2. L'anesthésie du patient en état de choc

Plus particulièrement au décours du choc hémorragique en association avec une curarisation et une ventilation contrôlée.

3. L'anesthésie pour les pansements de brûlés

La kétamine, du fait de son pouvoir analgésique de surface, est particulièrement indiquée chez les brûlés. La voie intramusculaire est intéressante chez des patients dont l'abord veineux est souvent difficile.

4. L'anesthésie et la sédation de l'enfant et du patient agité

La kétamine permet une induction anesthésique par voie intramusculaire. Elle permet une sédation avant ou au cours d'une anesthésie locale ou loco-régionale avec une faible dose de kétamine intraveineuse (0,5 mg/kg) associée à du diazépam (0, 15 mg/kg).

En prémédication chez l'enfant, la kétamine a également été administrée par voie rectale et orale. Une dose de 6 mg/kg par voie orale est bien tolérée chez le jeune enfant et est associée à une qualité de prémédication satisfaisante sans dépression respiratoire.

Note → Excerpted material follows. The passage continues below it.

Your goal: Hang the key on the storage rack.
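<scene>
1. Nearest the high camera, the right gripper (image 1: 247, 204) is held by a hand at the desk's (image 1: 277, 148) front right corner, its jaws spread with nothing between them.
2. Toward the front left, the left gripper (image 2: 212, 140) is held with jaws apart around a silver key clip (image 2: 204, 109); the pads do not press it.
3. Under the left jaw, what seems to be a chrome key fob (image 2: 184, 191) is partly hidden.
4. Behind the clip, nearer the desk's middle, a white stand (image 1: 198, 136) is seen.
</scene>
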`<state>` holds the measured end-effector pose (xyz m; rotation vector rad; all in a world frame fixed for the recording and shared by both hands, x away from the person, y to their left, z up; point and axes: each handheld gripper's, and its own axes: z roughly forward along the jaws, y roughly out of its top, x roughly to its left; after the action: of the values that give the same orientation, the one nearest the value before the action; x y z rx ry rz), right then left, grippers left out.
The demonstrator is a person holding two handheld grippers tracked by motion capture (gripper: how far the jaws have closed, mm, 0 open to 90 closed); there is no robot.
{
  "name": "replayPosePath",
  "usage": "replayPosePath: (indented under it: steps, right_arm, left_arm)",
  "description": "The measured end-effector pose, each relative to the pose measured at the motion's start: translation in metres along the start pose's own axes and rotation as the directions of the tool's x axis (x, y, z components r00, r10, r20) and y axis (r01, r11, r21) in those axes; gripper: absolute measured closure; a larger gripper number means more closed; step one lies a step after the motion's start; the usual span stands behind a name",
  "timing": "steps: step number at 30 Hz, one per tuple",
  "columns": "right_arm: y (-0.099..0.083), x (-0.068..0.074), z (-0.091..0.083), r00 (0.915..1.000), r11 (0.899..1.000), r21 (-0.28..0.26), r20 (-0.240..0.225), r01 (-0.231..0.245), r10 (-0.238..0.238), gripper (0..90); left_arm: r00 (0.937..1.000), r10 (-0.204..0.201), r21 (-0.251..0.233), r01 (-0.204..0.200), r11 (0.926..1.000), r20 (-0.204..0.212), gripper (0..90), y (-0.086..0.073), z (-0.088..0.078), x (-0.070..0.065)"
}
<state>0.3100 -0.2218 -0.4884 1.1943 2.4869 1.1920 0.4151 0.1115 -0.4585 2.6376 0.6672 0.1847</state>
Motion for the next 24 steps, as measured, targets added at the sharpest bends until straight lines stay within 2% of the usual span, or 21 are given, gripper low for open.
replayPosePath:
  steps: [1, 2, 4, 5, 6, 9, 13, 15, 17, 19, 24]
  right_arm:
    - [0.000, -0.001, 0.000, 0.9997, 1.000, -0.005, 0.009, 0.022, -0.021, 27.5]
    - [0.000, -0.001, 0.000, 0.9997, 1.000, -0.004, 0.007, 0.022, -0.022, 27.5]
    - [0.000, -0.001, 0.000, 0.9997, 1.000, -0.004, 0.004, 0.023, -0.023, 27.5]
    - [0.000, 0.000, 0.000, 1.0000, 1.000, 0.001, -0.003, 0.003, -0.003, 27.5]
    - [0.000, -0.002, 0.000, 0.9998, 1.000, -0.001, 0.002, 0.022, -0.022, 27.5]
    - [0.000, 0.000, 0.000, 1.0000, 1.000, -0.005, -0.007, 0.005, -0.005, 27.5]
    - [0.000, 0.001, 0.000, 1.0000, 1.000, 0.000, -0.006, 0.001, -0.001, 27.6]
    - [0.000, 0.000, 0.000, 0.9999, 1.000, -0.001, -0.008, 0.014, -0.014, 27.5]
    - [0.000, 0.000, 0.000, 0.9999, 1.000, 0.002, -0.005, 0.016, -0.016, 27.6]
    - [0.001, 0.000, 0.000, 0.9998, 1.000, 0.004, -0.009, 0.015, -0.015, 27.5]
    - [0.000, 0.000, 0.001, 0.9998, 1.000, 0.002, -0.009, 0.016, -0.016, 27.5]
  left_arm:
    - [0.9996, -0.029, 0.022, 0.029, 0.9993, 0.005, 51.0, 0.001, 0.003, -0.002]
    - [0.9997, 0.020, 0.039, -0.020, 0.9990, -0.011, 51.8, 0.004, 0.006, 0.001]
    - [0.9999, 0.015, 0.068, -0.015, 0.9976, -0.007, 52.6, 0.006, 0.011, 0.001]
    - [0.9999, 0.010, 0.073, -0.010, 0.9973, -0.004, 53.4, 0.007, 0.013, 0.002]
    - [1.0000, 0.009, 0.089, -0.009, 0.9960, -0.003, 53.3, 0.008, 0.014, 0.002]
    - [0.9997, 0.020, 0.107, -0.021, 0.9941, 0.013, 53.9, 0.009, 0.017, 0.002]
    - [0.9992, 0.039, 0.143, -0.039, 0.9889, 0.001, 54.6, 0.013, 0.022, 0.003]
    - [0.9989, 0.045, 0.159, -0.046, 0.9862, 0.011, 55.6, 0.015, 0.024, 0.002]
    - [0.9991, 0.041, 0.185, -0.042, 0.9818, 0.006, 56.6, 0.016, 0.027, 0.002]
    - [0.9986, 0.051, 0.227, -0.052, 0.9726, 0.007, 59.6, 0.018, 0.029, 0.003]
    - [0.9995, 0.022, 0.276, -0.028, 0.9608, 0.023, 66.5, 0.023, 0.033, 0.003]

5. L'anesthésie obstétricale

La kétamine garde 2 indications privilégiées la césarienne où elle peut être utilisée comme agent d'induction à condition de ne pas dépasser la dose de 1 à 1,5 mg/kg et de l'associer à une curarisation, une intubation et une ventilation assistée. L'hémorragie du post-partum où la kétamine à une dose de 1 à 1,5 mg/kg permet une anesthésie en ventilation spontanée sans intubation sous réserve que la patiente soit à jeun.

6. L'anesthésie du patient asthmatique

La kétamine est une alternative à l'anesthésie loco-régionale qui doit être préférée en première intention.

7. En analgésie, à faibles doses (0,2- 0,5 mg/kg)

La kétamine peut être utilisée seule ou associée à des antalgiques morphiniques dont elle diminue la consommation. A ces posologies, le risque d'effets secondaires indésirables est minime.

V. Contre-indications

La kétamine est classiquement contre-indiquée en cas d'hypertension intracrânienne, d'hypertension intra-oculaire, d'hypertension artérielle non contrôlée et d'éclampsie, de maladie coronarienne, de maladie psychiatrique et d'alcoolisme.

VI. Conclusion

La kétamine est un agent anesthésique sûr, assurant une perte de conscience, une analgésie et une amnésie, dont les principaux effets secondaires que sont la stimulation cardio-vasculaire et les manifestations psychiques au réveil ont limité l'utilisation en routine. Elle conserve cependant des indications privilégiées que sont l'anesthésie en situation précaire, l'anesthésie de courte durée en ventilation spontanée, l'anesthésie pour tout acte chirurgical permettant de sauver un sujet en état de choc et non à jeun en associant une ventilation assistée, l'anesthésie pédiatrique, l'anesthésie obstétricale et l'anesthésie du patient asthmatique. Dans ces indications les effets secondaires peuvent être atténués en l'associant à des benzodiazépines administrées en pré- et per- opératoire.